Se agli occhi degli Stati Uniti la presenza cinese in Medio Oriente è ancora irrisoria, è pur vero che l’impronta della Cina nel commercio, e soprattutto nella tecnologia in Asia occidentale e nella regione mediorientale, è cresciuta enormemente. E questo, ha evidenziato Asia Times, sta consentendo a Pechino di trasformare il suo graduale accumulo di soft power in una sorta di “colpo di stato diplomatico” senza precedenti.

Come se non bastasse, il ruggito del Dragone nel Golfo Persico indica un fallimento dei tentativi americani di contenere la leadership globale cinese nelle telecomunicazioni e nella tecnologia dell’intelligenza artificiale (Ai). Già, perché la capacità della Cina di trasformare tecnologicamente le economie regionali è un fattore chiave dei suoi sforzi diplomatici.

Ci sono altri tre aspetti da considerare. Il primo è che per Pechino il Medio Oriente è una sorta di nuova porta d’accesso all’Europa e all’Africa, a maggior ragione dopo lo scoppio della guerra in Ucraina.

Il secondo punto riguarda gli accordi tra la Cina e gli attori coinvolti nella distensione diplomatica: con Arabia c’è in ballo fusione tra la Belt and Road Initiative cinese e il progetto saudita Vision 2030, mentre l’Iran continua ad essere un hub infrastrutturale fondamentale per il sostentamento della stessa Nuova Via della Seta.

C’è poi il terzo filone che chiama in causa il petrolio: il Dragone ha bisogno di risorse energetiche, ha sete di petrolio, e focolai di tensione in Medio Oriente non agevolano il suo commercio. In generale, la crescente influenza della Cina nella regione è evidente dai dati commerciali, che mostrano come le sue esportazioni verso i Paesi chiave dell’area mediorientale siano quasi raddoppiate negli ultimi tre anni.
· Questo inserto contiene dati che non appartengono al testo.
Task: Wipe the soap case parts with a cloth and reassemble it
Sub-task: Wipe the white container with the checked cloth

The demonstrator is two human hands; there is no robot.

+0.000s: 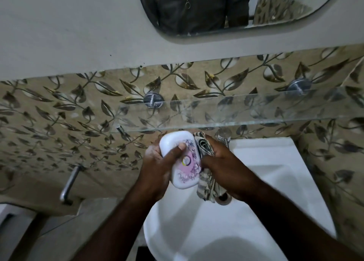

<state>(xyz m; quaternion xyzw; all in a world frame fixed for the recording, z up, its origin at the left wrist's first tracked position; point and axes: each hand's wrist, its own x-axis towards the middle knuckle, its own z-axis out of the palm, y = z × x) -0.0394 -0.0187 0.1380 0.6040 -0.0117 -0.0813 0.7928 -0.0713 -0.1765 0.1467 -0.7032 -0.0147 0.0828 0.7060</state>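
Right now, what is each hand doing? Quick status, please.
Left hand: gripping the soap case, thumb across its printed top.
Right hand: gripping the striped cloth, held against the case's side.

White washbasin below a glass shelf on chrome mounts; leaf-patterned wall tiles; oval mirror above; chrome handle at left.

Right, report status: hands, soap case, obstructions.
Left hand grips soap case, thumb across top. Right hand grips cloth against case's right side, over sink. Glass shelf close above.
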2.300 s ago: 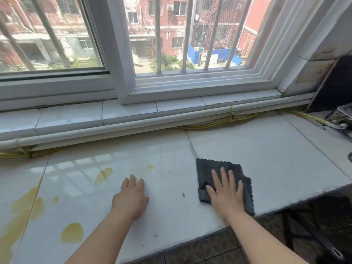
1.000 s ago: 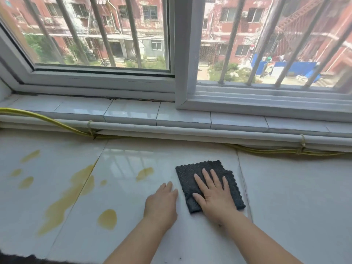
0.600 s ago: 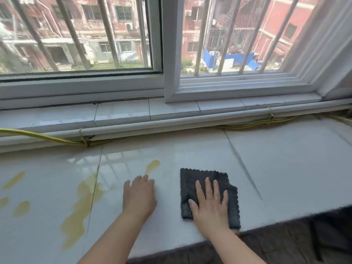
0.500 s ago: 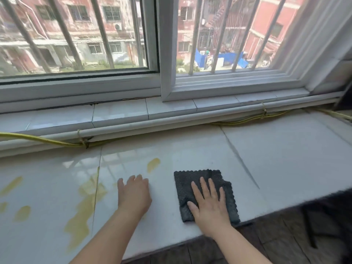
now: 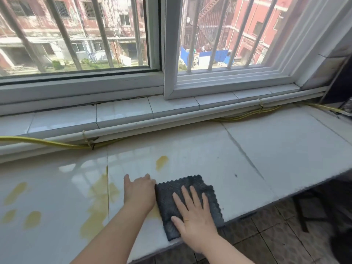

A differenza degli Stati Uniti, la Cina può quindi contare su un piano per trasformare le economie del Medio Oriente grazie all’implementazione di infrastrutture digitali, porti, ferrovie, energia solare guidata dall’intelligenza artificiale e mezzi per salvare le economie in crisi. Un esempio? Quando, nel dicembre 2022, Xi Jinping ha visitato l’Arabia Saudita, Reuters ha scritto che sarebbe stato concordato un memorandum tra Riyad e la cinese Huawei Technologies, sul cloud computing e sulla costruzione di complessi ad alta tecnologia nelle città saudite. Huawei ha inoltre partecipato alla costruzione di reti 5G nella maggior parte degli stati del Golfo nonostante le preoccupazioni degli Stati Uniti.

In definitiva, la Cina ha intenzione di costruirsi un’immagine di Paese diplomatico. Una volta “conquistata la fiducia” in Medio Oriente, Pechino potrà far scattare un collegamento con l’Africa, e da qui con l’America Latina: ecco il nuovo Sud del mondo del quale Xi vuole essere leader.